Benchmarks on NVIDIA GB200 hardware are striking: under high contention (7.77 million indices, 3.89 million targeting a single row), scatter_add achieves 4.6x speedup over the baseline index_add for 128-dim f32 tensors (18.4 ms vs 84.0 ms), and 4.7x for bf16. Even under uniform random distribution (500K indices, 100K rows), the speedup ranges from 1.5x to 3.4x depending on dtype and dimension size. The implementation supports float32, float64, float16, and bfloat16. It also fixes a subtle precedence bug in the existing `fast_gather_kernel_eligible` eligibility check.
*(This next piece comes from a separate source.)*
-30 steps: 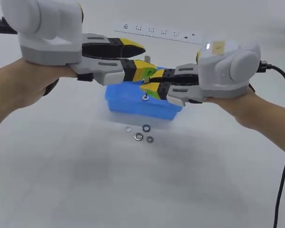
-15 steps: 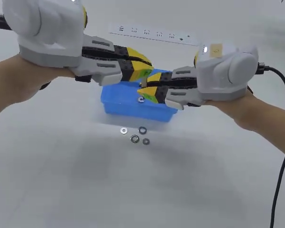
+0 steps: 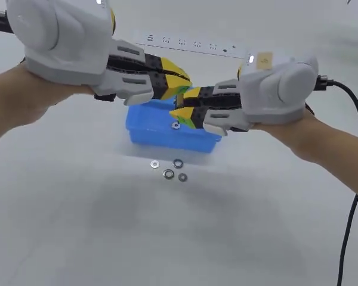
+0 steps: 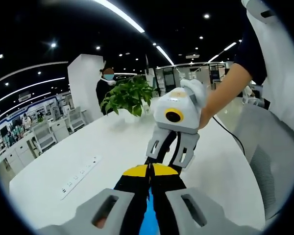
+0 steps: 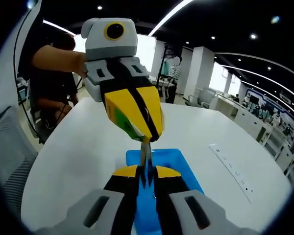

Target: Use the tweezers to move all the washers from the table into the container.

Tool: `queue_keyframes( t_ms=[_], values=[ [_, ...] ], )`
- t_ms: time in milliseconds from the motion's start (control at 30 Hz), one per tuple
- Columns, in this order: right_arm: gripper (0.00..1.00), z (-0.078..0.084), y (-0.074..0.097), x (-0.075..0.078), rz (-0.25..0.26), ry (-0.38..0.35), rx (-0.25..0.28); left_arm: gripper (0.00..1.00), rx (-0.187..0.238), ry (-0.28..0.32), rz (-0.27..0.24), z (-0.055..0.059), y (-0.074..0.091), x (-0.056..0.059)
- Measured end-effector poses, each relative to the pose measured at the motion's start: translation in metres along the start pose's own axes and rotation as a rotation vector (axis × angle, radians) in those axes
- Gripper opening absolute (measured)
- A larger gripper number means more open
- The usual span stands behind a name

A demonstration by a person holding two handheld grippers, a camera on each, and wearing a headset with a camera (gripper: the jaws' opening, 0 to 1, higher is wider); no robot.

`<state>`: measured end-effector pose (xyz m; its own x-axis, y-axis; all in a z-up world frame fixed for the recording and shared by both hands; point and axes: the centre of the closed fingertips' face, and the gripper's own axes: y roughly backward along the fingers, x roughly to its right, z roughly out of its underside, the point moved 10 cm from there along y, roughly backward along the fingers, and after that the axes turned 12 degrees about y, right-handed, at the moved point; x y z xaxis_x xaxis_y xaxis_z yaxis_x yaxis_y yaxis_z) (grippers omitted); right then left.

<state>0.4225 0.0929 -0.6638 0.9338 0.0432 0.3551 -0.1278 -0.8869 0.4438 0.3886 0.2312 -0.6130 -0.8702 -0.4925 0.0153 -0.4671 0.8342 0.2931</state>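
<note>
Jaws of right gripper (image 3: 180, 114) clamped on tweezers (image 5: 145, 155); washer (image 3: 176, 125) just below tips, at blue container (image 3: 161, 136). Jaws of left gripper (image 3: 186, 82) together, close above. Four washers (image 3: 169, 174) on table (image 3: 107, 226), near container.

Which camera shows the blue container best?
The head view: the container shows its front wall and overall shape. The right gripper view shows part of it from above, beyond the jaws; the left gripper view, just a blue sliver between the jaws.
</note>
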Motion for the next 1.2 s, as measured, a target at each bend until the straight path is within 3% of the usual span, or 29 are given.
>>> queue_keyframes(
  t_ms=[167,400,467,600,800,1067,1200],
  values=[
    [0.16,0.000,0.006,0.002,0.061,0.022,-0.041,0.04,0.014,-0.014,-0.070,-0.004,0.000,-0.003],
    [0.20,0.003,0.025,-0.001,0.124,0.006,-0.095,0.04,0.020,-0.020,-0.068,-0.012,0.004,0.002],
    [0.24,0.005,0.031,-0.003,0.144,-0.022,-0.102,0.04,0.023,-0.017,-0.071,-0.013,0.007,0.004],
    [0.27,0.007,0.047,-0.009,0.212,-0.090,-0.117,0.04,0.093,0.017,-0.086,-0.022,0.016,0.008],
    [0.31,0.006,0.069,-0.019,0.283,-0.190,-0.119,0.04,0.100,0.011,-0.088,-0.027,0.025,0.016],
    [0.39,0.008,0.087,-0.042,0.276,-0.200,-0.140,0.04,0.084,0.005,-0.066,-0.020,0.030,0.033],
    [0.42,0.013,0.093,-0.053,0.266,-0.166,-0.190,0.04,0.087,0.008,-0.058,-0.017,0.034,0.040]
  ],
)
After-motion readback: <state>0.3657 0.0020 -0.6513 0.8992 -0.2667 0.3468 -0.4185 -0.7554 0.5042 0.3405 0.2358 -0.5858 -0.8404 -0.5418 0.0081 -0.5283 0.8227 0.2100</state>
AMD ROCm GPUs like the gfx942/gfx950 are excluded from the fast path to preserve their existing optimized warp-level atomic coalescing.

Key Points
  • New fast path uses TMA bulk reduce (`cp.reduce.async.bulk`) to offload accumulation, avoiding serial atomicAdd stalls on sm_90+ (Hopper/Blackwell).
  • Benchmarks show 4.6x speedup for high-contention workloads (7.77M indices, 3.89M targeting one row) with 128 f32 tensors on GB200.
  • Includes vectorized scatter_add fallback for pre-sm_90 NVIDIA GPUs using `ld_vec<16>` + per-element atomicAdd, and fixes a precedence bug in `fast_gather_kernel_eligible`.

Why It Matters

Faster scatter_add accelerates gradient accumulation and sparse operations critical for large-scale ML training.